WHAT TO WORK ON:
Nothing but the text belongs in the answer: the listing below, copied exactly, without pictures.

SOURCE MATERIAL:
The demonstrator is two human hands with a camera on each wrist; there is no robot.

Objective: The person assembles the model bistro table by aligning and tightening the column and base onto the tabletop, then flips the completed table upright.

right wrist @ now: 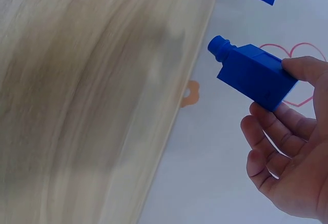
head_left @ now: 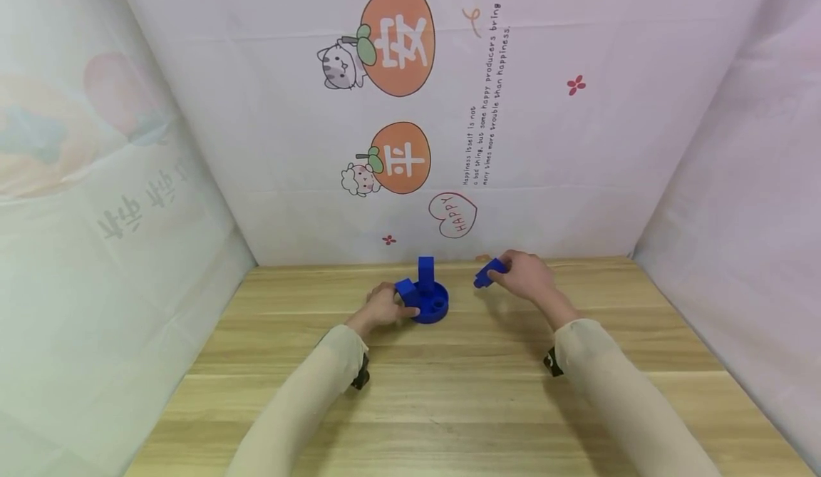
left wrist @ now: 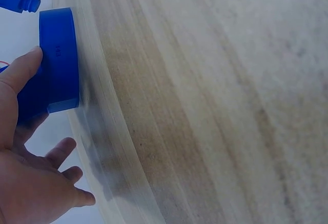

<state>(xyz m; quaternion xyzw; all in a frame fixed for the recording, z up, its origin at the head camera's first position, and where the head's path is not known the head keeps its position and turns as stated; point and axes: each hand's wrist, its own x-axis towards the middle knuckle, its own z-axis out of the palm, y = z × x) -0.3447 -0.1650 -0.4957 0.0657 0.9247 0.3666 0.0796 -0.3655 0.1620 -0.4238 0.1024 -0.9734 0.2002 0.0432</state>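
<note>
A round blue base [head_left: 431, 317] with a raised rim stands on the table, and two square blue posts rise from it, a back post [head_left: 426, 270] and a left post [head_left: 407, 289]. A small round socket [head_left: 439, 304] shows inside the base at the right. My left hand [head_left: 383, 306] grips the base from the left, its thumb [left wrist: 25, 69] along the side and fingers behind the left post. Off to the right, my right hand [head_left: 529, 276] pinches a blue rectangular block [right wrist: 256, 76] between thumb and fingers. The block is tilted, its round ridged peg [right wrist: 219, 47] pointing toward the base and down.
The wood-grain table [head_left: 462, 406] reaches back to a white printed cloth wall [head_left: 539, 177]. More white cloth hangs along the left side [head_left: 70, 306] and the right side [head_left: 744, 263].
</note>
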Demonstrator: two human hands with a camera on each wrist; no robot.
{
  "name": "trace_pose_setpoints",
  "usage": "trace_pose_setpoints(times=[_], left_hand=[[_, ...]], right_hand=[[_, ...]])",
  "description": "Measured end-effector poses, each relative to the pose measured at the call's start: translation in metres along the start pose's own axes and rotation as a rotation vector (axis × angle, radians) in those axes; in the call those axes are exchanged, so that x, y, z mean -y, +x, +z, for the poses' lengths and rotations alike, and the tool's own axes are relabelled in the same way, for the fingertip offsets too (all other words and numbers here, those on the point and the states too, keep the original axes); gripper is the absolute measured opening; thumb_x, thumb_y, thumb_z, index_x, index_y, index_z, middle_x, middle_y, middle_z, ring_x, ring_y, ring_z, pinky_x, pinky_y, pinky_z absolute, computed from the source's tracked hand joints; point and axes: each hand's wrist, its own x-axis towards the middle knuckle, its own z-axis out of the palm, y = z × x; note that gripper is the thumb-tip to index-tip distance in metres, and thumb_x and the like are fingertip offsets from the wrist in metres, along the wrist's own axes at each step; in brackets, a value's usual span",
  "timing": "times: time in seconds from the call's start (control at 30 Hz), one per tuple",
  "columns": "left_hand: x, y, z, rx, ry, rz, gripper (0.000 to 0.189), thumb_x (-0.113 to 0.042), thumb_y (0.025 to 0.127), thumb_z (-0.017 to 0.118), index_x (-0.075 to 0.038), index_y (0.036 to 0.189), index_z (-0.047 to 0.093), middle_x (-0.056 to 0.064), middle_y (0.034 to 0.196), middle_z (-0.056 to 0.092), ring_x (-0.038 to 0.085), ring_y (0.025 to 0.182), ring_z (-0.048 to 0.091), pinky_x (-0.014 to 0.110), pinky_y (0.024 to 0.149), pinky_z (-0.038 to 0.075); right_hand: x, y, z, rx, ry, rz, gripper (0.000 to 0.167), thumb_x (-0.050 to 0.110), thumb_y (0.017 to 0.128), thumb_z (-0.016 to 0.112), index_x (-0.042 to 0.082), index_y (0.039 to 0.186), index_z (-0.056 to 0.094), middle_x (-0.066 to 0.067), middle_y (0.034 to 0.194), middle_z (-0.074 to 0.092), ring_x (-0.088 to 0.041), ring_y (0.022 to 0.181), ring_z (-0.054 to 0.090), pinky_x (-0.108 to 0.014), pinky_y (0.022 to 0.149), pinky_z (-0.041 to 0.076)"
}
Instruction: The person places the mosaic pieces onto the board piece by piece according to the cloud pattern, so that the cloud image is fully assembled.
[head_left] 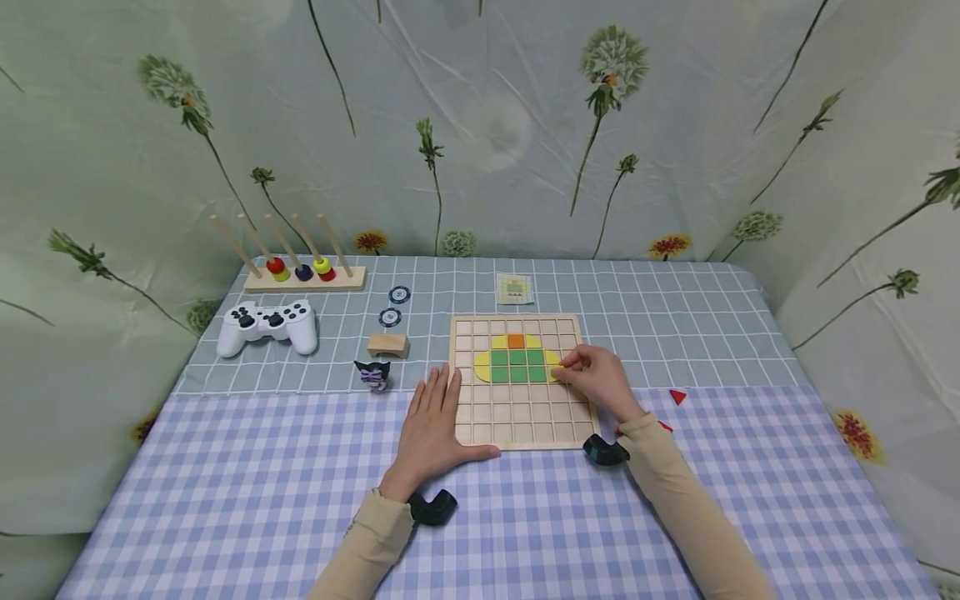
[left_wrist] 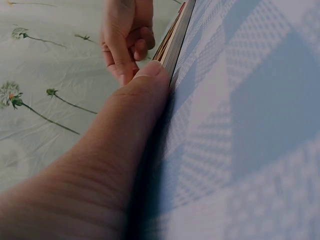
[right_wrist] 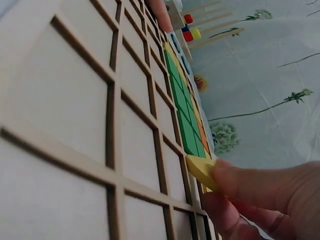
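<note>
A wooden grid board [head_left: 480,421] lies on the cloth with green squares [head_left: 517,357], an orange square [head_left: 516,341] and rounded yellow pieces [head_left: 482,366] set in its cells. My right hand [head_left: 600,379] is over the board's right side. Between thumb and fingers it pinches a yellow piece [right_wrist: 201,171], which is tilted at a cell beside the green squares. Spread along the board's left edge, my left hand [head_left: 432,425] has its fingers straight and its thumb [left_wrist: 150,75] at the front edge.
Red triangles [head_left: 678,397] lie right of the board, partly behind my right sleeve. A pattern card [head_left: 514,288] sits beyond it. To the left are a game controller [head_left: 267,327], a peg stand with beads [head_left: 303,282], round chips [head_left: 390,317], a wooden arch block [head_left: 387,345] and a small figurine [head_left: 373,375].
</note>
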Motion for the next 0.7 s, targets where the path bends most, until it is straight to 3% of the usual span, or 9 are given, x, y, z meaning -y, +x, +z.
trace_pose_setpoints(times=[0.2,0.5,0.7], left_hand=[[0.0001,-0.0001,-0.0013,-0.001,0.001,0.001,0.129,-0.084,0.062,0.057,-0.002,0.151,0.014,0.018,0.156,0.011,0.03,0.143,0.004,0.04,0.114,0.001],[-0.0001,0.0,-0.0015,-0.01,-0.002,0.006,0.129,-0.084,0.062,0.058,-0.001,0.151,0.015,0.018,0.156,0.012,0.031,0.143,0.005,0.041,0.114,0.002],[0.0003,0.0003,-0.0004,0.002,0.001,0.001,0.129,-0.084,0.062,0.057,-0.002,0.151,0.014,0.017,0.156,0.01,0.03,0.143,0.003,0.04,0.114,0.001]], right_hand=[[0.0013,0.002,-0.0006,-0.013,-0.017,0.02,0.015,0.017,0.08,0.077,0.004,0.077,0.07,0.0,0.065,0.061,-0.015,0.058,0.05,-0.028,0.053,0.041],[0.0026,0.0024,0.0041,-0.035,-0.013,-0.026,0.011,0.011,0.079,0.078,0.003,0.075,0.07,-0.001,0.065,0.062,-0.015,0.059,0.052,-0.03,0.056,0.041],[0.0022,-0.0014,-0.0032,-0.033,-0.058,0.004,0.012,0.016,0.08,0.077,0.005,0.078,0.071,-0.001,0.068,0.062,-0.016,0.062,0.052,-0.029,0.055,0.04]])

RESPONSE TO THE EXERCISE:
The demonstrator is two human hands with a camera on each wrist; there is no robot.

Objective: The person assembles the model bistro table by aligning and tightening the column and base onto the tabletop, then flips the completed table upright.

right wrist @ now: 
head_left @ now: 
left wrist @ now: 

<state>(xyz m; quaternion xyzw; all in a frame fixed for the recording, z up, its origin at the head camera's first position, and where the head's path is not known the head keeps its position and turns as stated; point and axes: each hand's wrist, its own x-axis towards the middle knuckle, its own z-axis out of the palm, y = z × x) -0.3447 -0.1650 -0.4957 0.0657 0.9247 0.3666 0.0796 -0.3655 0.1620 -0.4238 0.1024 -0.9734 0.2002 0.0432</state>
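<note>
A round blue base [head_left: 431, 317] with a raised rim stands on the table, and two square blue posts rise from it, a back post [head_left: 426, 270] and a left post [head_left: 407, 289]. A small round socket [head_left: 439, 304] shows inside the base at the right. My left hand [head_left: 383, 306] grips the base from the left, its thumb [left wrist: 25, 69] along the side and fingers behind the left post. Off to the right, my right hand [head_left: 529, 276] pinches a blue rectangular block [right wrist: 256, 76] between thumb and fingers. The block is tilted, its round ridged peg [right wrist: 219, 47] pointing toward the base and down.
The wood-grain table [head_left: 462, 406] reaches back to a white printed cloth wall [head_left: 539, 177]. More white cloth hangs along the left side [head_left: 70, 306] and the right side [head_left: 744, 263].
</note>
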Demonstrator: two human hands with a camera on each wrist; no robot.
{
  "name": "trace_pose_setpoints",
  "usage": "trace_pose_setpoints(times=[_], left_hand=[[_, ...]], right_hand=[[_, ...]])",
  "description": "Measured end-effector poses, each relative to the pose measured at the call's start: translation in metres along the start pose's own axes and rotation as a rotation vector (axis × angle, radians) in those axes; in the call those axes are exchanged, so that x, y, z mean -y, +x, +z, for the poses' lengths and rotations alike, and the tool's own axes are relabelled in the same way, for the fingertip offsets too (all other words and numbers here, those on the point and the states too, keep the original axes); gripper is the absolute measured opening; thumb_x, thumb_y, thumb_z, index_x, index_y, index_z, middle_x, middle_y, middle_z, ring_x, ring_y, ring_z, pinky_x, pinky_y, pinky_z absolute, computed from the source's tracked hand joints; point and axes: each hand's wrist, its own x-axis towards the middle knuckle, its own z-axis out of the palm, y = z × x; note that gripper is the thumb-tip to index-tip distance in metres, and thumb_x and the like are fingertip offsets from the wrist in metres, along the wrist's own axes at each step; in brackets, a value's usual span",
  "timing": "times: time in seconds from the call's start (control at 30 Hz), one per tuple",
  "columns": "left_hand: x, y, z, rx, ry, rz, gripper (0.000 to 0.189), thumb_x (-0.113 to 0.042), thumb_y (0.025 to 0.127), thumb_z (-0.017 to 0.118), index_x (-0.075 to 0.038), index_y (0.036 to 0.189), index_z (-0.047 to 0.093), middle_x (-0.056 to 0.064), middle_y (0.034 to 0.196), middle_z (-0.056 to 0.092), ring_x (-0.038 to 0.085), ring_y (0.025 to 0.182), ring_z (-0.048 to 0.091), pinky_x (-0.014 to 0.110), pinky_y (0.024 to 0.149), pinky_z (-0.038 to 0.075); right_hand: x, y, z, rx, ry, rz, gripper (0.000 to 0.167), thumb_x (-0.050 to 0.110), thumb_y (0.017 to 0.128), thumb_z (-0.016 to 0.112), index_x (-0.042 to 0.082), index_y (0.039 to 0.186), index_z (-0.056 to 0.094), middle_x (-0.066 to 0.067), middle_y (0.034 to 0.194), middle_z (-0.074 to 0.092), ring_x (-0.088 to 0.041), ring_y (0.022 to 0.181), ring_z (-0.054 to 0.090), pinky_x (-0.108 to 0.014), pinky_y (0.022 to 0.149), pinky_z (-0.041 to 0.076)"
}
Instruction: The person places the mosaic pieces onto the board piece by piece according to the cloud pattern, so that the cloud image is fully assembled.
[head_left] 
[left_wrist] 
[right_wrist] 
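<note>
A wooden grid board [head_left: 480,421] lies on the cloth with green squares [head_left: 517,357], an orange square [head_left: 516,341] and rounded yellow pieces [head_left: 482,366] set in its cells. My right hand [head_left: 600,379] is over the board's right side. Between thumb and fingers it pinches a yellow piece [right_wrist: 201,171], which is tilted at a cell beside the green squares. Spread along the board's left edge, my left hand [head_left: 432,425] has its fingers straight and its thumb [left_wrist: 150,75] at the front edge.
Red triangles [head_left: 678,397] lie right of the board, partly behind my right sleeve. A pattern card [head_left: 514,288] sits beyond it. To the left are a game controller [head_left: 267,327], a peg stand with beads [head_left: 303,282], round chips [head_left: 390,317], a wooden arch block [head_left: 387,345] and a small figurine [head_left: 373,375].
</note>
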Motion for the next 0.7 s, targets where the path bends most, until it is straight to 3% of the usual span, or 9 are given, x, y, z meaning -y, +x, +z.
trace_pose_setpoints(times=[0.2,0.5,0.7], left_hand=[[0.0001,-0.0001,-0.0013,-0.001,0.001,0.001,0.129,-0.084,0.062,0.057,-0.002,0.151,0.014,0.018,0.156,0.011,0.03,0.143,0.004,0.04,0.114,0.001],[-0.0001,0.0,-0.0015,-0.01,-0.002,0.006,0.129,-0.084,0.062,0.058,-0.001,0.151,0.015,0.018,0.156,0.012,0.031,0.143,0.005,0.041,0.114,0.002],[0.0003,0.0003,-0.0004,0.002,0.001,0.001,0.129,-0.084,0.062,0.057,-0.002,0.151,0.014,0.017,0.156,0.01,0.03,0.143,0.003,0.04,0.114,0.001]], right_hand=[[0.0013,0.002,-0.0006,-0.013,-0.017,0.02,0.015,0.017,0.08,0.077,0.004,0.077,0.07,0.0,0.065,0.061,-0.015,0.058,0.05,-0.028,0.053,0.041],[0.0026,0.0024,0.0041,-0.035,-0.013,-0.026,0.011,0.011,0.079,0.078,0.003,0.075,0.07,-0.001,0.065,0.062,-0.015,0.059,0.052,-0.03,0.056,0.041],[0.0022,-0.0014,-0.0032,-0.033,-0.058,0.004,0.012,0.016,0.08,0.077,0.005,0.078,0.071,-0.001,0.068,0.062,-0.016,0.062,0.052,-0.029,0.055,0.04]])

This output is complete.